Elle regarda le plafond blanc de l’hôpital, les néons trop lumineux, le bruit régulier des machines. Elle était encore dans le brouillard. Tout semblait loin. Même Camille. Même Maxime.
Quand le médecin entra, elle ne protesta pas.
« Nous allons la garder quelques jours en observation », dit-il d’un ton neutre. « Elle a besoin de repos. »

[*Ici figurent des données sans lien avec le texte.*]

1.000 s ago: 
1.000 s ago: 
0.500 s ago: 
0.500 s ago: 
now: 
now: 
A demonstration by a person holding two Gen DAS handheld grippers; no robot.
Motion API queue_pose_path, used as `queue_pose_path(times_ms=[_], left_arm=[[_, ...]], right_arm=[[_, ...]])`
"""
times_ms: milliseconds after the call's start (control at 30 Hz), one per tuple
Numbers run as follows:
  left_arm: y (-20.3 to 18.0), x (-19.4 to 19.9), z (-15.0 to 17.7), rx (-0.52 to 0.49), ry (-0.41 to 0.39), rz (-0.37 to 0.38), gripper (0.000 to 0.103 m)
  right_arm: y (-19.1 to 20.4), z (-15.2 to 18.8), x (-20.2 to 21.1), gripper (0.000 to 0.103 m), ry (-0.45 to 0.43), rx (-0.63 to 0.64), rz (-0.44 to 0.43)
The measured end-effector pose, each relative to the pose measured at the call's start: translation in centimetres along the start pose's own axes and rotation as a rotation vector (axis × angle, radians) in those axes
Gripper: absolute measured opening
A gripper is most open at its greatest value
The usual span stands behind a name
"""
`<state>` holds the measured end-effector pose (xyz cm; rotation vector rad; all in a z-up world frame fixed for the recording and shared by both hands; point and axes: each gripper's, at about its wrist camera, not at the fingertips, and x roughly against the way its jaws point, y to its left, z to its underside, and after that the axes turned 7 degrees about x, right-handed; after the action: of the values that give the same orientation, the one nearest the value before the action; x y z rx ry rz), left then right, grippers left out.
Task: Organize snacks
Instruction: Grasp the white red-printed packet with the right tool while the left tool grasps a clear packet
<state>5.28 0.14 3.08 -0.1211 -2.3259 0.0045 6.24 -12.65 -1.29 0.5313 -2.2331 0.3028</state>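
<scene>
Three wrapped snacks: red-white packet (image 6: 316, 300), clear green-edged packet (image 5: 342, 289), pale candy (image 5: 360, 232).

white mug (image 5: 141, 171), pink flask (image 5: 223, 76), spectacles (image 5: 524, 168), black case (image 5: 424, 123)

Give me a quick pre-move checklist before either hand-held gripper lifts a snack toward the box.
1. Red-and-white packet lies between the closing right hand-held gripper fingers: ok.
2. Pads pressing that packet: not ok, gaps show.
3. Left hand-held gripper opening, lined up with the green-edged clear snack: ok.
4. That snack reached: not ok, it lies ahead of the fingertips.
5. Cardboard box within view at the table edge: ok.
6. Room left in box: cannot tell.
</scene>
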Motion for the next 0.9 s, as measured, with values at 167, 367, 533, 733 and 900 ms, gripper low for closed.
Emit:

Thalixia hocha simplement la tête.
Elle était fatiguée de lutter. Fatiguée de réfléchir. Fatiguée d’avoir mal.
Alors elle laissa faire.
Les “quelques jours” devinrent des semaines.

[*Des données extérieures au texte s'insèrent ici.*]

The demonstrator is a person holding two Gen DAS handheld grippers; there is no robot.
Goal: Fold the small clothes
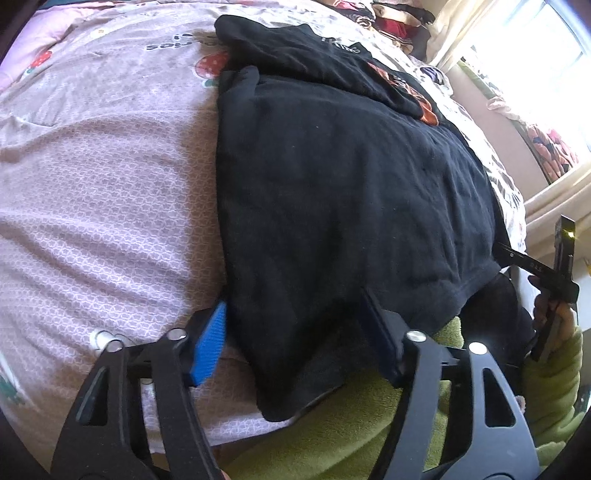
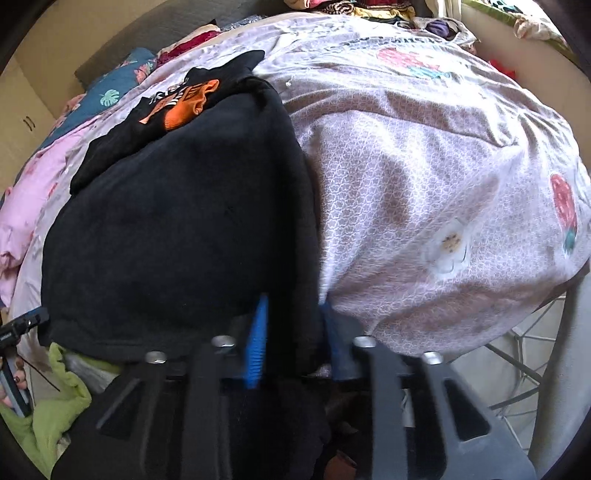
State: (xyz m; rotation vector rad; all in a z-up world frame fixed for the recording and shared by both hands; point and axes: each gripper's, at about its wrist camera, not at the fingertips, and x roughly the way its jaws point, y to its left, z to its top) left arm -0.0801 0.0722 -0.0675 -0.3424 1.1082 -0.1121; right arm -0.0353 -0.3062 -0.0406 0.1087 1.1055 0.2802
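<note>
Setting: a bed with a pink patterned sheet (image 1: 110,206) printed with strawberries, seen from both wrist cameras.
Shirt: a black shirt (image 1: 343,192) lay flat on the sheet, its near hem hanging over the near edge of the bed; an orange print (image 2: 192,107) showed at its far end, partly under a folded-over flap.
Shirt, left wrist view: it filled the middle and right of the picture, with bare sheet to its left.
Shirt, right wrist view: it filled the left and middle, with bare sheet (image 2: 424,192) to its right.
Left gripper: the left gripper (image 1: 291,332) sat at the shirt's near left corner, fingers half spread; the corner hung between the blue pads (image 1: 210,343), the left pad just beside the shirt's edge, and no squeeze on the cloth was visible.
Right gripper: the right gripper (image 2: 291,332) sat at the shirt's near right corner, its blue pads (image 2: 256,343) drawn close on the black cloth, pinching it.
Person: green fleece clothing (image 1: 332,435) lay just below the near hem; a hand (image 1: 554,306) on the right gripper's frame showed at the right edge of the left wrist view.
Far end: piled fabrics (image 2: 354,7) and a bright window (image 1: 535,48).
</note>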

On transféra Thalixia dans une unité psychiatrique. Les portes étaient lourdes. Les fenêtres ne s’ouvraient pas. Les murs étaient d’un beige triste, comme si même les couleurs avaient abandonné.
Au début, elle pensait que c’était temporaire. Juste le temps de se stabiliser. Juste le temps que la douleur passe.
On lui donna des médicaments pour dormir.
Puis pour calmer l’anxiété.
Puis pour réguler l’humeur.
Puis pour éviter les “pensées obsessionnelles”.
Les doses augmentèrent.
Ses journées devinrent floues. Elle marchait lentement. Parlait peu. Ses émotions étaient lointaines, comme derrière une vitre épaisse. Même pleurer devenait compliqué. Même se souvenir.
Camille et Maxime venaient la voir.
« Ça va ? » demandait Camille en essayant de sourire.
Thalixia répondait toujours la même chose.
« Oui. »
Mais ce “oui” n’avait plus de couleur.
Les médecins notaient dans leurs dossiers :
Patiente stable.
Réduction des crises.
Bonne compliance au traitement.
Bonne compliance.
Elle ne criait plus.
Ne frappait plus les murs.
Ne posait plus de questions sur le stalker.
Elle ne voulait plus rien.
Un jour, Maxime posa sa main sur la sienne. Elle ne la retira pas. Mais elle ne la serra pas non plus.
« Thalixia… reviens… » murmura-t-il.
Elle cligna des yeux, lentement.
Revenir où ?
Les souvenirs de sa famille étaient devenus des images pâles. L’accident ? Flou. Le stalker ? Presque irréel. Comme une histoire racontée par quelqu’un d’autre.
Les médicaments faisaient leur travail.
Elle ne souffrait plus vraiment.
Mais elle ne vivait plus non plus.
Elle restait assise dans le jardin sécurisé de l’établissement, regardant le ciel sans vraiment le voir. Les jours passaient. Les saisons changeaient.
Elle, non.
Et quelque part, dehors, la vérité sur sa famille continuait d’exister.
Mais Thalixia ne cherchait plus. Elle s’était laissée porter.
Et à force de ne plus lutter, elle avait fini par disparaître doucement à l’intérieur d’elle-même.
Fin – le lecteur a perdu
Pas dans le sang. Pas dans le chaos. Mais dans le silence.